46 designers and artists who are educated and/or live in the Netherlands were invited to create a new original piece for the book featuring a complete or part of an alphabet. The pieces are printed on loose sheets and the book is handbound.
The brief was not limited so I chose to illustrate a quote related to letterforms. One recurrent thought from the earliest sketches was complex ornamentation. A dear friend suggested a book of renowned Lebanese poet and letter artist Samir Sayegh, Alef Bi Hourouf Kathira ألِف بحروف كثيرة. The chosen quote instantly resonated with me. [Translation from Arabic] 'In language, letters have no emotions nor feelings. In writing, they suffer and rejoice and despair and they yearn.' The written and drawn letterforms can carry a lot of diverse emotions as opposed to language where this is carried out by voice, pitch, intonation, loudness. The idea was to use the seemingly void-of-emotions, purely ornamented forms of what is commonly dubbed as Floral Kufi, and create a complex expressive piece that mirrors the complexity and intertwining of emotions.
I had experimented earlier with this style, and wanted to push it further. After several trials with the stroke thickness, and the number of inlines, I started structuring the piece.
The piece is composed in all reading directions, yet based on a clear grid, making the sentences that start from the two ends of the page meet and interact in the middle through the word they have in common 'letters'. Here's how you can read it.

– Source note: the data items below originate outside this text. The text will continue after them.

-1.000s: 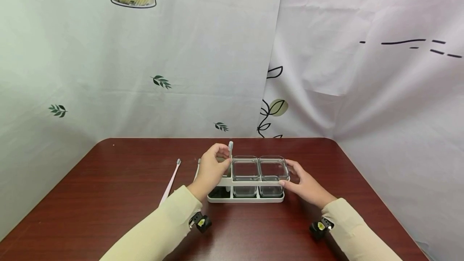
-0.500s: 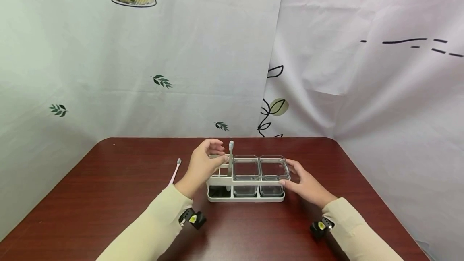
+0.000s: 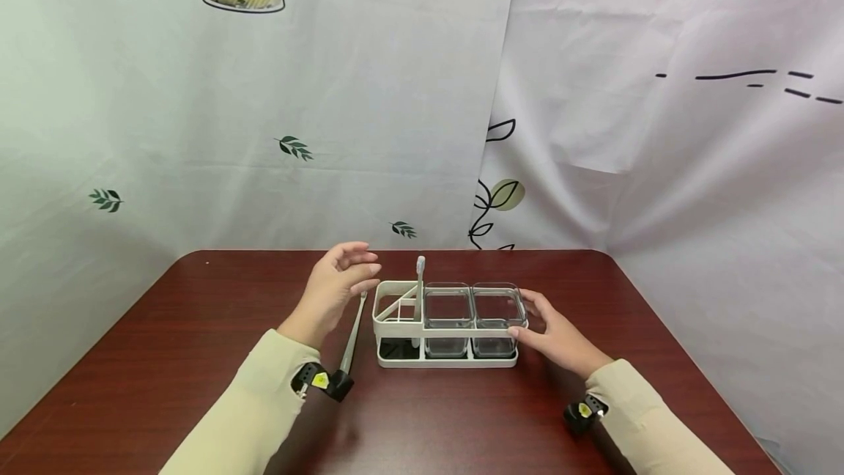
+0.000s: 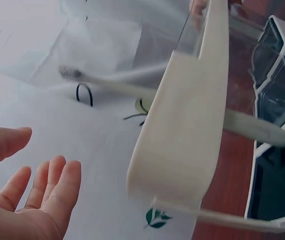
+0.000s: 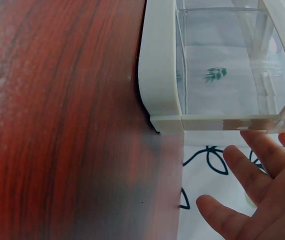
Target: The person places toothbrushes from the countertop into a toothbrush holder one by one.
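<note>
A white toothbrush holder (image 3: 398, 330) stands on the table with two clear cups (image 3: 447, 347) (image 3: 496, 347) in its middle and right bays. One pale toothbrush (image 3: 420, 277) stands bristles up in its left section; in the left wrist view its handle (image 4: 257, 129) reaches down toward the dark base. My left hand (image 3: 332, 288) is in the air left of the holder, fingers spread and holding nothing. With thumb at the front rail and fingers behind, my right hand (image 3: 550, 332) holds the holder's right end. Another pale toothbrush (image 3: 354, 332) lies on the table beneath my left hand.
The reddish-brown table (image 3: 448, 424) ends at a back edge against a printed white cloth (image 3: 369, 94). A black wrist camera (image 3: 338, 385) on my left wrist overlaps the lower end of the lying toothbrush.
My left hand has let go of the standing toothbrush and moved left, away from the holder. It now hides the pink toothbrush seen before. My right hand has stayed put.
</note>
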The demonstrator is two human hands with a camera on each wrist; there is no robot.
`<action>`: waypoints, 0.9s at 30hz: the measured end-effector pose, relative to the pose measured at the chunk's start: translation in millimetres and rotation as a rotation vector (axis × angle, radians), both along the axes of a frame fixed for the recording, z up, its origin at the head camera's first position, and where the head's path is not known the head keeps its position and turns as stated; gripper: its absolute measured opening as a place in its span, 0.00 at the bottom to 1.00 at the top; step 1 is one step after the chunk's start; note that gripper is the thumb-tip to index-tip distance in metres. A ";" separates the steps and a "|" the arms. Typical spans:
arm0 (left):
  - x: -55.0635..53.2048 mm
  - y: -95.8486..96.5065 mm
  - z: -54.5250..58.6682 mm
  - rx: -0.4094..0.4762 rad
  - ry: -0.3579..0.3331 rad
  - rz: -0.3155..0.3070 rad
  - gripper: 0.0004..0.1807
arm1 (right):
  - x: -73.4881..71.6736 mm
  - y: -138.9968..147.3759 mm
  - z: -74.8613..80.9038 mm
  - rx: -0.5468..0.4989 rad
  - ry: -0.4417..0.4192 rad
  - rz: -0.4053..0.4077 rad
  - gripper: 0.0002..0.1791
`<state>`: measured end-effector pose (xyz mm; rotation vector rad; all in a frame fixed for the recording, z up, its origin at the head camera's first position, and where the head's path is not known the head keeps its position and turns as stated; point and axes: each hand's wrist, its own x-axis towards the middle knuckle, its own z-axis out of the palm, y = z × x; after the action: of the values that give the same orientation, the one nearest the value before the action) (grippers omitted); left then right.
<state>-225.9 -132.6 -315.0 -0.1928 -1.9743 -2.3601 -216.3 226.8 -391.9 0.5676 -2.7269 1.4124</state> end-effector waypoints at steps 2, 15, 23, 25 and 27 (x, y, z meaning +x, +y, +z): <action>-2.1 -6.2 -1.0 0.017 -0.014 0.007 0.21 | 0.0 0.0 -0.1 -0.004 -0.001 0.001 0.39; -10.5 -42.8 -9.8 -0.027 -0.105 0.121 0.20 | 1.1 -0.3 1.6 0.003 -0.008 -0.005 0.39; -17.7 -54.4 -19.2 -0.091 -0.170 0.190 0.21 | 0.4 -0.4 1.0 -0.012 -0.010 0.002 0.39; -19.4 -57.0 -22.1 -0.120 -0.190 0.207 0.22 | 0.1 -0.2 0.5 -0.013 -0.011 0.002 0.38; -20.5 -59.5 -25.0 -0.159 -0.210 0.224 0.23 | -0.1 -0.4 0.0 -0.016 -0.011 0.002 0.38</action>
<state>-246.4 -192.1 -340.1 0.2672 -2.1448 -2.1618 -216.4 226.4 -391.9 0.5631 -2.7218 1.4405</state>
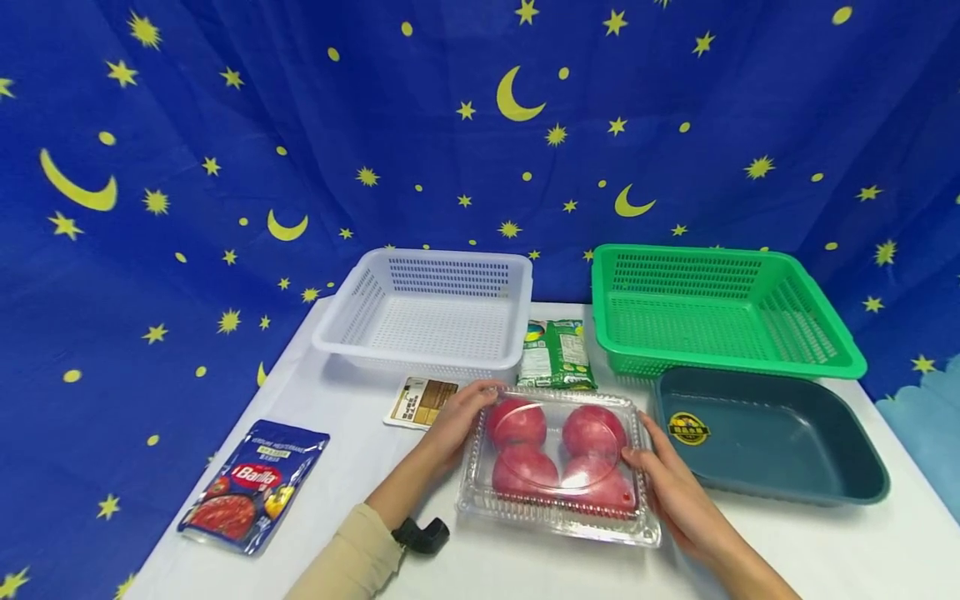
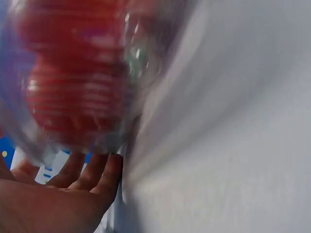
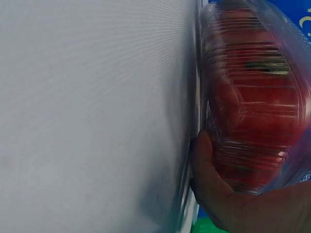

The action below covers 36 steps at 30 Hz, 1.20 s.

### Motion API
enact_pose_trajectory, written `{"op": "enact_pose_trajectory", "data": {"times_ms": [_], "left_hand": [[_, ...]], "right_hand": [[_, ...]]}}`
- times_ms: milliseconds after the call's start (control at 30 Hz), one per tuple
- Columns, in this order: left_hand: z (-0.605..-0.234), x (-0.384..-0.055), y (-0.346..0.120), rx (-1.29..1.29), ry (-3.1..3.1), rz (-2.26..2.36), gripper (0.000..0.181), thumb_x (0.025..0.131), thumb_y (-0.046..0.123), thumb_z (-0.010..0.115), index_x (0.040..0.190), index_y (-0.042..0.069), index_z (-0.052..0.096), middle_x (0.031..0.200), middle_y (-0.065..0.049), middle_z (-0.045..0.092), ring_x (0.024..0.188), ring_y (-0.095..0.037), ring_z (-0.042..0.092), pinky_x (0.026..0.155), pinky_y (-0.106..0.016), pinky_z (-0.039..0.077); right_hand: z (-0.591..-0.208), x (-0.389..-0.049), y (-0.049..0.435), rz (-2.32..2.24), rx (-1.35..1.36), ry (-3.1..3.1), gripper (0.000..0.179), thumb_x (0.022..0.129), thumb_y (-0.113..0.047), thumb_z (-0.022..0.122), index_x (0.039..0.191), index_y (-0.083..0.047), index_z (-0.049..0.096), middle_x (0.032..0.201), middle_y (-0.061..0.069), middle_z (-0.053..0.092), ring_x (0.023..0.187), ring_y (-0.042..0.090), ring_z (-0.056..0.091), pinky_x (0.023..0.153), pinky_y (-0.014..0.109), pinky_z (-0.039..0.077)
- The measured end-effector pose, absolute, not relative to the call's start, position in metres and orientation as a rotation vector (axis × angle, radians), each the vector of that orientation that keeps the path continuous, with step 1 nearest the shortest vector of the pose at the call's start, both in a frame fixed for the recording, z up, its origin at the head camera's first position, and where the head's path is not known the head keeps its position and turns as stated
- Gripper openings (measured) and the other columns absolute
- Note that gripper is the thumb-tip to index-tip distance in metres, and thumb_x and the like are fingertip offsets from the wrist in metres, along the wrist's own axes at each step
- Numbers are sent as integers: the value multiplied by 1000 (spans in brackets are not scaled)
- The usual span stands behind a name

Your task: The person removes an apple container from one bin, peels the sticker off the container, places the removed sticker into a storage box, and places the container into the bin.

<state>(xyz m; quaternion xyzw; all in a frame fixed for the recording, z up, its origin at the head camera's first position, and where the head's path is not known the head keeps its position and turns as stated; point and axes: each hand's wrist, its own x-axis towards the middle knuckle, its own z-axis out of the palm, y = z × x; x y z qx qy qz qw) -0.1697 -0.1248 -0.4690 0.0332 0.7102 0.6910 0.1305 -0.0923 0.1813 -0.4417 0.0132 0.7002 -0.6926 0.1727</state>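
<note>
Between both hands is a clear plastic clamshell box with several round red fruits inside; their exact kind is hard to tell. My left hand holds its left side near the far corner. On the opposite side, my right hand grips the edge. The left wrist view is blurred, with the left hand under the box's end and the fingers partly hidden. Seen from the right wrist, the right hand has a digit along the box's rim, and the box is close to the white cloth.
A white basket and a green basket stand at the back, a green snack packet between them. A dark blue-green tub is at right. At left lie a blue Barilla pouch and a small brown-and-white packet.
</note>
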Motion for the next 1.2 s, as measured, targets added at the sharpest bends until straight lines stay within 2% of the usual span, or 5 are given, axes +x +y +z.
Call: {"op": "enact_pose_trajectory", "data": {"times_ms": [333,633,967,1067,1200], "left_hand": [[-450,-164,-150,178,2193,2023,37,97,30,57,124,5,60,121,-12,62,101,-29,64,85,-43,53],[-419,-169,-179,131,2327,2194,27,97,16,57,114,-3,62,105,-19,67,88,-33,66,79,-51,53],[-407,-182,-219,-47,2939,2314,13,92,7,60,102,0,67,95,-11,69,82,-17,63,69,-24,52],[-410,-187,-231,-160,3226,2156,13,90,7,62,101,4,68,94,-7,69,84,-14,61,73,-23,48],[-419,-192,-244,-327,3453,1990,17,85,8,64,102,6,69,96,-8,67,91,-19,58,82,-35,42]], "right_hand": [[-442,-91,185,-1938,60,2039,76,100,-30,46,153,-5,0,156,20,7,137,31,18,90,12,35],[-432,-90,185,-1998,95,1987,68,100,-28,45,153,-7,9,142,20,31,111,22,49,87,32,49],[-424,-87,186,-2054,84,1909,65,101,-27,43,152,-8,9,132,25,38,101,25,56,81,40,53],[-421,-87,187,-2060,83,1898,63,101,-29,42,152,-8,9,132,26,38,101,25,57,80,41,53],[-416,-87,188,-2042,93,1903,62,101,-32,41,150,-8,11,136,25,33,104,23,54,81,39,53]]}}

Drawing the basic structure went hand in hand with the ornamentation to keep track of the spaces in and around the letterforms. The letterforms and ornaments are not purely based on the floral Kufi style but they reference the latter in many instance, such as the distinct type of intertwining the strokes, symmetry and floral forms.
Voilà, the final version. Thanks to Mathieu Lommen and Peter Verheul for inviting me to be part of this beautiful project.